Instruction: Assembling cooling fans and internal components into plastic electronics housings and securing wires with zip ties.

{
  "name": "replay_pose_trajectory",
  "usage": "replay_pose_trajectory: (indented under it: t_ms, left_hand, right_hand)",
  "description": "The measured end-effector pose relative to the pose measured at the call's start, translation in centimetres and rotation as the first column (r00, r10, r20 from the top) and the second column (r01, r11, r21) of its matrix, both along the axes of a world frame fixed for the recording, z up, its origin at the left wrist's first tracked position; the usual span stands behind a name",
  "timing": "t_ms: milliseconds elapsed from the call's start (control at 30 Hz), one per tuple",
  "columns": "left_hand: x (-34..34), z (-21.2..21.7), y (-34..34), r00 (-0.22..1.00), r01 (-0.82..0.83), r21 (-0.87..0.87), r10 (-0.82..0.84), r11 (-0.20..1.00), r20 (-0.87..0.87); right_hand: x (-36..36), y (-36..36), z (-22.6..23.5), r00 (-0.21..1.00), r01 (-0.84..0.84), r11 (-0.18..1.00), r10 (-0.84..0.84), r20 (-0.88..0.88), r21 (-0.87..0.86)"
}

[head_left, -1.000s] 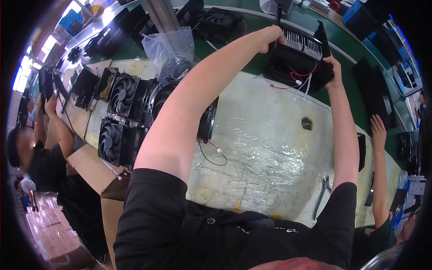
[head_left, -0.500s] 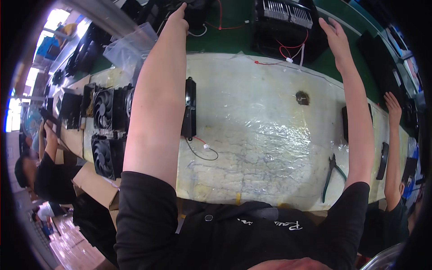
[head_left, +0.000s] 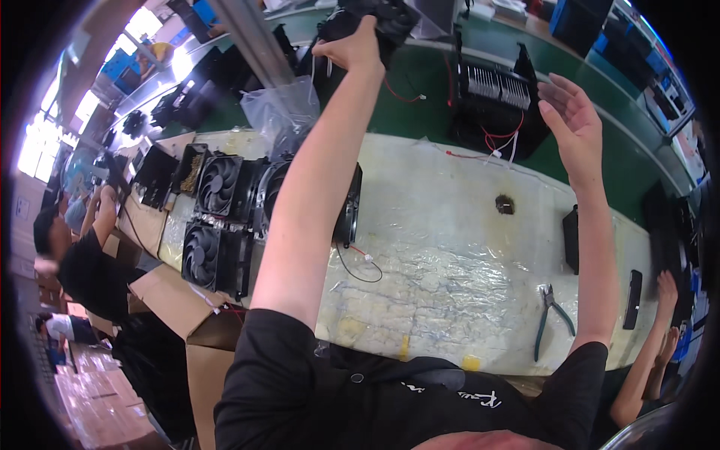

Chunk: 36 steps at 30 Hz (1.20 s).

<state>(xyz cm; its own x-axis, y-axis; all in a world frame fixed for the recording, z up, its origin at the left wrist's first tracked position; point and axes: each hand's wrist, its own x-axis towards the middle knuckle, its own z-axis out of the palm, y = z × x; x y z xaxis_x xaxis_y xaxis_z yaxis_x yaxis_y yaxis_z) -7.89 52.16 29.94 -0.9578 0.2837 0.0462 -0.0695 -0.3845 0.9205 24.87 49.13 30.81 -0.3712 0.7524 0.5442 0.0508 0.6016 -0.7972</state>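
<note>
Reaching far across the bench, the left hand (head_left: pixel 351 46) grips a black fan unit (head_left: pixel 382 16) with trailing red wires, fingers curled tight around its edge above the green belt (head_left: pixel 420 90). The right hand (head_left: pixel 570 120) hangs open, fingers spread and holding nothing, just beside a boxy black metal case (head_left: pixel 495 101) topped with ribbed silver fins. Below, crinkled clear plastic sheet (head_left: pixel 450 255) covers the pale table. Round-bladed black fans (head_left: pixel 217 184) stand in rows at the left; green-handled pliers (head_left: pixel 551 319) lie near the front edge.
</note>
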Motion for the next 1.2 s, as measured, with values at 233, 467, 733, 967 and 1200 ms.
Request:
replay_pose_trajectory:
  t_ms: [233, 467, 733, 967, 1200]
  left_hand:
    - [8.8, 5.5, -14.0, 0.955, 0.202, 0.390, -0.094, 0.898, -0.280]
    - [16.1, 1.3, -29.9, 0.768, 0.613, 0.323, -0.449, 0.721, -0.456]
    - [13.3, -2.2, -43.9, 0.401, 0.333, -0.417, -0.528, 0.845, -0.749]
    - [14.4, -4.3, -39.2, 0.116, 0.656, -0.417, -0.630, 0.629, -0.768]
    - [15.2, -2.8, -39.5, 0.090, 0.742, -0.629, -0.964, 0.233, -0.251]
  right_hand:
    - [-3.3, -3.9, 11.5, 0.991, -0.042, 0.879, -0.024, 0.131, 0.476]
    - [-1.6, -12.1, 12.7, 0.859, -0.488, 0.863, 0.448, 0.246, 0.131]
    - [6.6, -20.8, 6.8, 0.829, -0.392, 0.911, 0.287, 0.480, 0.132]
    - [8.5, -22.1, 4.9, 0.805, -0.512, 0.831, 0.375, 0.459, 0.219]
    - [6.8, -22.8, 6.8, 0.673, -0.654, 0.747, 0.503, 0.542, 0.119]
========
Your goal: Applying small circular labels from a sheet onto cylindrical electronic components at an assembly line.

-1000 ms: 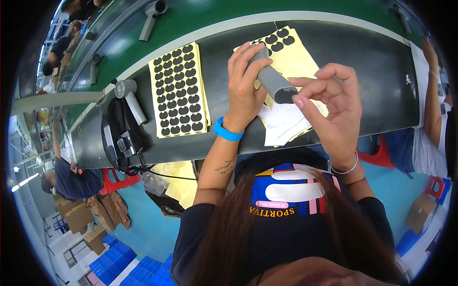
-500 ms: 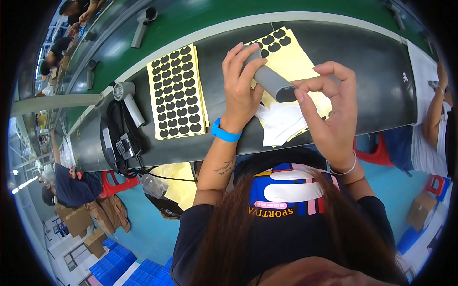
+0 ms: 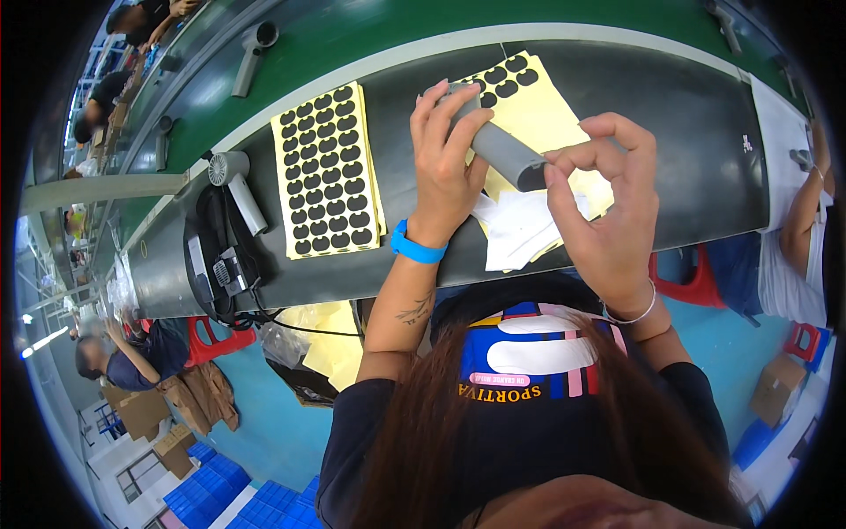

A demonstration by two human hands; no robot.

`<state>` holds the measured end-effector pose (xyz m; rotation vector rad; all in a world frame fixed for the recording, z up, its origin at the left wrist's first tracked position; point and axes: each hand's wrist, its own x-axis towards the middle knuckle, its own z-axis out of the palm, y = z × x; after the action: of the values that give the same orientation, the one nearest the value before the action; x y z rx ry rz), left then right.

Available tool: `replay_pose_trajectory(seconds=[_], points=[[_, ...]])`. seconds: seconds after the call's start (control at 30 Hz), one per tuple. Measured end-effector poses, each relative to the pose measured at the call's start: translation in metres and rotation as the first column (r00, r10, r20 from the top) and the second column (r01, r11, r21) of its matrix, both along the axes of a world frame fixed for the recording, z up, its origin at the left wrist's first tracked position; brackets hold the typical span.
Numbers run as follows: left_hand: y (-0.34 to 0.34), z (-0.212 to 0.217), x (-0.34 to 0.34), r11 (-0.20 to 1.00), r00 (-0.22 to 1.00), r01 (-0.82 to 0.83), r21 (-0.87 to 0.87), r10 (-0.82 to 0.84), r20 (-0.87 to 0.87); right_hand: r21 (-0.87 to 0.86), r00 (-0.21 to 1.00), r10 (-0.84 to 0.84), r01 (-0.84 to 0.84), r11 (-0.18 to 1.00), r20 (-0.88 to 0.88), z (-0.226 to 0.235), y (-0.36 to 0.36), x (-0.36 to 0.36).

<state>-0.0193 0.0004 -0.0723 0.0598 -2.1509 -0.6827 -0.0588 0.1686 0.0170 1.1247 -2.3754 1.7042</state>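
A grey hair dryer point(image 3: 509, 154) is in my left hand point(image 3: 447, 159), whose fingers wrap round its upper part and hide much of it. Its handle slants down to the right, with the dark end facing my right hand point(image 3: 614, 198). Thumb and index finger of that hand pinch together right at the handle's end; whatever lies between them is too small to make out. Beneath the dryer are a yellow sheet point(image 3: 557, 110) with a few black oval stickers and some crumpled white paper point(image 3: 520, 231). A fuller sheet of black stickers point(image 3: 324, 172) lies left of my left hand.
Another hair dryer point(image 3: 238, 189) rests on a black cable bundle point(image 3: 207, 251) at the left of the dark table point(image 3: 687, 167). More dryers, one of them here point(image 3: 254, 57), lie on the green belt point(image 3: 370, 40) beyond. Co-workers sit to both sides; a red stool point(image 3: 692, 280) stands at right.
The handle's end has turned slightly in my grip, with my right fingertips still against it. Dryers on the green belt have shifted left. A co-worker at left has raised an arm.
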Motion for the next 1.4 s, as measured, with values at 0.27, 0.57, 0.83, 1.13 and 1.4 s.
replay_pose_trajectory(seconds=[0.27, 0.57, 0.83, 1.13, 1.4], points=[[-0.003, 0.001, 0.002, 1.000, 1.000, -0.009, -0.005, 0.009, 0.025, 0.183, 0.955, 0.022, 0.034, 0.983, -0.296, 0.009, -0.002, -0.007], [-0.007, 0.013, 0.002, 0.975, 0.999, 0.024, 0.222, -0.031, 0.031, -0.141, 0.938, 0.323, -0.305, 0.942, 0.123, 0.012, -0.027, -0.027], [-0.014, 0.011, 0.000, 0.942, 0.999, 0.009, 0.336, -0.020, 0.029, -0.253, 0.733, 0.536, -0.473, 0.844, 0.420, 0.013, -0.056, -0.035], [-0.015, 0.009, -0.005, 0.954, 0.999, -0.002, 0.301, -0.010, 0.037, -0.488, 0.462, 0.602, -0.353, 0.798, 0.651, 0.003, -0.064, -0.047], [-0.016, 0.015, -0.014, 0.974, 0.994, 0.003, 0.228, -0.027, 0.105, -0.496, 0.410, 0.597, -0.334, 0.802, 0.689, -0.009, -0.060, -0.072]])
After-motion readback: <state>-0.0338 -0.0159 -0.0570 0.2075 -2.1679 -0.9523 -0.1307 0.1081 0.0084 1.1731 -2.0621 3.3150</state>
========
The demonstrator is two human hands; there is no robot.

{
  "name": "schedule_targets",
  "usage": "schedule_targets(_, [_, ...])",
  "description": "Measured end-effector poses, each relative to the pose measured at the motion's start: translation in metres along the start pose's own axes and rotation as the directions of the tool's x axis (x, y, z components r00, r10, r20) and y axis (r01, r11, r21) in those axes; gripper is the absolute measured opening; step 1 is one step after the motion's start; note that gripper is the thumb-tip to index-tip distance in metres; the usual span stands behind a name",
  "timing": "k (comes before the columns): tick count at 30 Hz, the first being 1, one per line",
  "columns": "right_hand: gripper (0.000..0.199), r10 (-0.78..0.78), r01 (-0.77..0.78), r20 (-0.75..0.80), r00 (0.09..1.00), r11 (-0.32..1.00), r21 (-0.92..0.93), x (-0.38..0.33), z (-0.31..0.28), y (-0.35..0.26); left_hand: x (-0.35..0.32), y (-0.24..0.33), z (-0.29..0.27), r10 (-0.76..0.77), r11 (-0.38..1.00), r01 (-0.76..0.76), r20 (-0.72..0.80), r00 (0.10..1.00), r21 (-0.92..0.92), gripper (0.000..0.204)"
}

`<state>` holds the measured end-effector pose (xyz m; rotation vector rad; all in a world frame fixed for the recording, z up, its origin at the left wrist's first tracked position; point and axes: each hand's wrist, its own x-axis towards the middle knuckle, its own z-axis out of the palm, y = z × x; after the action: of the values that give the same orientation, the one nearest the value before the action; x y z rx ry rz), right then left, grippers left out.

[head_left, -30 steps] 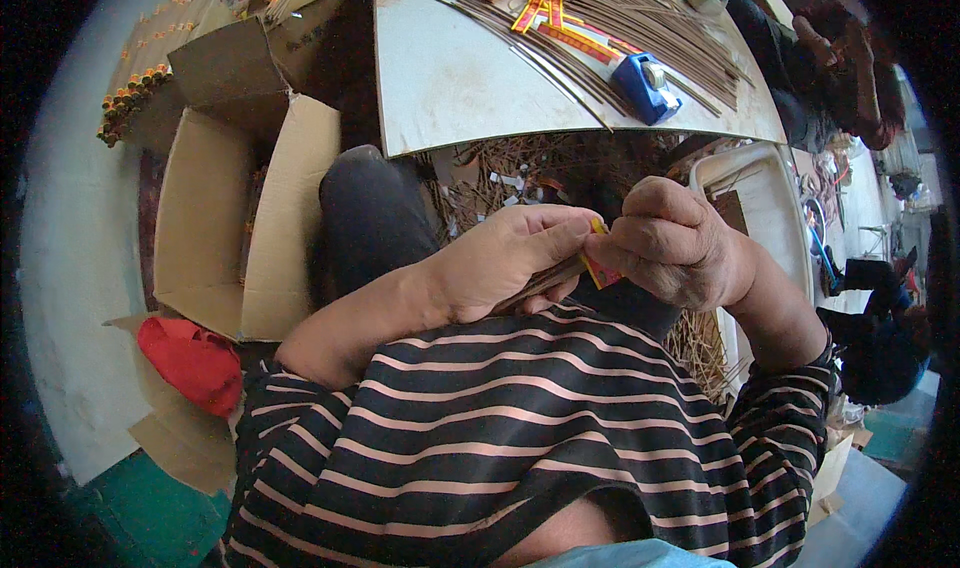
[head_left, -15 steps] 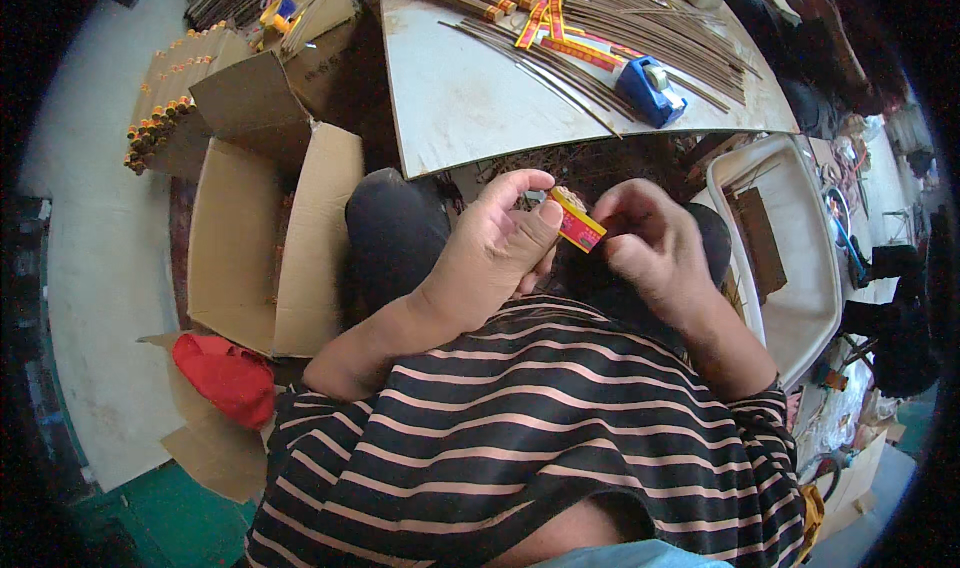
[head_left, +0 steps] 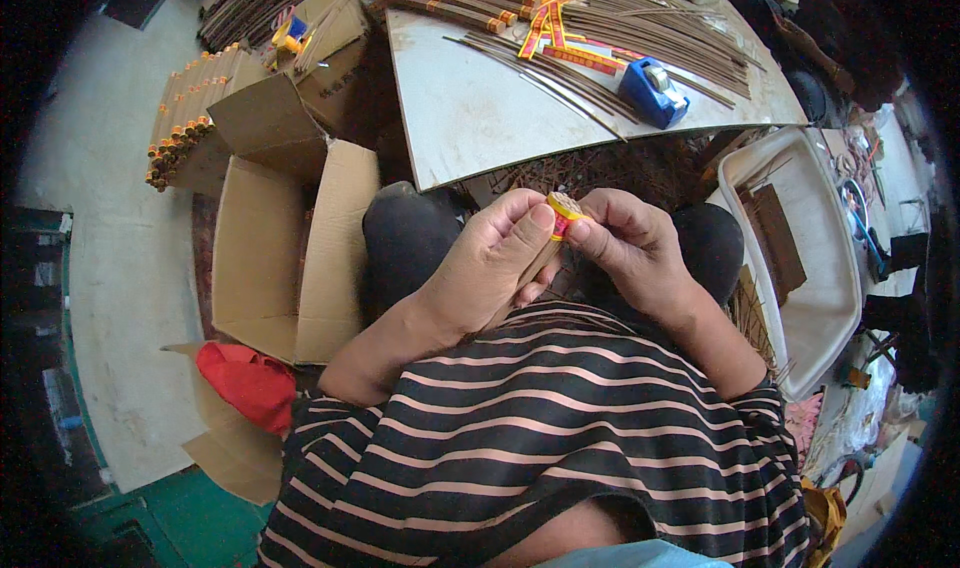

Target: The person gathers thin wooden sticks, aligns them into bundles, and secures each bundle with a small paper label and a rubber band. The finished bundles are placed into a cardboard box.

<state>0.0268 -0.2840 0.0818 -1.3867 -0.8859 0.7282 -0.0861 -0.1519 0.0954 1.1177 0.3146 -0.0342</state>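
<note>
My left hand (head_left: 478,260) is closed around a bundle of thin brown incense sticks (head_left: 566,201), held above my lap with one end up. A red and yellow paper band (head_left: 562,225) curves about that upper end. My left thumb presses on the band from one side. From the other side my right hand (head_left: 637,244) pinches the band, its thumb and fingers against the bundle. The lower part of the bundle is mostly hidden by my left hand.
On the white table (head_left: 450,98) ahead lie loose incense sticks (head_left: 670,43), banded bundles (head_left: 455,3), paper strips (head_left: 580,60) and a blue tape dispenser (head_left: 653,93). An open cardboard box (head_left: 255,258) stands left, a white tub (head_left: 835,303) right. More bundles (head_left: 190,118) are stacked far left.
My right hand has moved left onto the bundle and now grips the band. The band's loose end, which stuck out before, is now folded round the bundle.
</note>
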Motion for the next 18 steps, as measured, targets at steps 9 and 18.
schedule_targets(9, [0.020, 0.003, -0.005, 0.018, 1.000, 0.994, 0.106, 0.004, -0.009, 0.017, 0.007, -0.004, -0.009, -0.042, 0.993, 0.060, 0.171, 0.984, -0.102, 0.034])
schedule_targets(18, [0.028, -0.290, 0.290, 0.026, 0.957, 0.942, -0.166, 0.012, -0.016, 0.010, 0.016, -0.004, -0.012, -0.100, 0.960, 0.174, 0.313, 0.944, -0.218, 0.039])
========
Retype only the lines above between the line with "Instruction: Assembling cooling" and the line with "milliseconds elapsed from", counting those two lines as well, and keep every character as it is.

Instruction: Assembling cooling fans and internal components into plastic electronics housings and securing wires with zip ties.

{
  "name": "replay_pose_trajectory",
  "usage": "replay_pose_trajectory: (indented under it: t_ms, left_hand, right_hand)",
  "description": "The measured end-effector pose relative to the pose measured at the call's start, translation in centimetres and rotation as the first column (r00, r10, r20 from the top) and the second column (r01, r11, r21) of its matrix, both along the axes of a world frame fixed for the recording, z up, its origin at the left wrist's first tracked position; the usual span stands behind a name",
  "timing": "t_ms: milliseconds elapsed from the call's start (control at 30 Hz), one per tuple",

This answer requires nothing else.